■ WORK TO COMPLETE
Could you please transcribe the data exactly, without the pictures?

■ INFORMATION SHOWN

-- -- --

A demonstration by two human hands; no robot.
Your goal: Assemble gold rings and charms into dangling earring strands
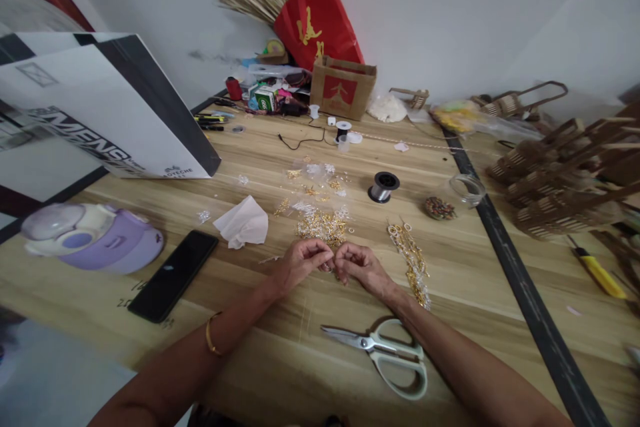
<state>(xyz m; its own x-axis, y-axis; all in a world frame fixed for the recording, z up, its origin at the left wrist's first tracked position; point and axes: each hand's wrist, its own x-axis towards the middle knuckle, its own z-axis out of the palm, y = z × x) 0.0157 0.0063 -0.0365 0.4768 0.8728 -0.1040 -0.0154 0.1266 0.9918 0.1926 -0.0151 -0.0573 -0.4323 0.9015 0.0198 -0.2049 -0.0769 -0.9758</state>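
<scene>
My left hand (301, 260) and my right hand (359, 267) meet at the middle of the wooden table (280, 360), fingers curled and pinched together over something tiny that I cannot make out. Just beyond them lies a heap of small gold pieces (321, 225). A row of finished gold chains (411, 260) lies beside my right hand. A gold bangle (211, 337) sits on my left wrist. White-handled scissors (385, 350) lie near my right forearm.
A black phone (174, 273), a crumpled tissue (243, 223) and a purple device (93, 237) lie left. A wire spool (383, 186), bead dish (439, 207) and glass jar (466, 189) sit beyond. Bags stand at the back; wooden baskets (560, 180) and a yellow knife (597, 271) right.
</scene>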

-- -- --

■ SOLUTION FOR THIS PROBLEM
A demonstration by two human hands; no robot.
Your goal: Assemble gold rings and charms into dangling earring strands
<state>(xyz m; its own x-axis, y-axis; all in a world frame fixed for the recording, z up, its origin at the left wrist's first tracked position; point and axes: each hand's wrist, its own x-axis towards the middle knuckle, its own z-axis out of the palm, y = z × x) 0.0157 0.0063 -0.0365 0.4768 0.8728 -0.1040 -0.0154 0.1266 0.9918 0.1926 -0.0151 -0.0573 -0.4323 0.9015 0.0198 -0.2049 -0.0769 -0.9758</state>
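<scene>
My left hand (301, 260) and my right hand (359, 267) meet at the middle of the wooden table (280, 360), fingers curled and pinched together over something tiny that I cannot make out. Just beyond them lies a heap of small gold pieces (321, 225). A row of finished gold chains (411, 260) lies beside my right hand. A gold bangle (211, 337) sits on my left wrist. White-handled scissors (385, 350) lie near my right forearm.
A black phone (174, 273), a crumpled tissue (243, 223) and a purple device (93, 237) lie left. A wire spool (383, 186), bead dish (439, 207) and glass jar (466, 189) sit beyond. Bags stand at the back; wooden baskets (560, 180) and a yellow knife (597, 271) right.
</scene>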

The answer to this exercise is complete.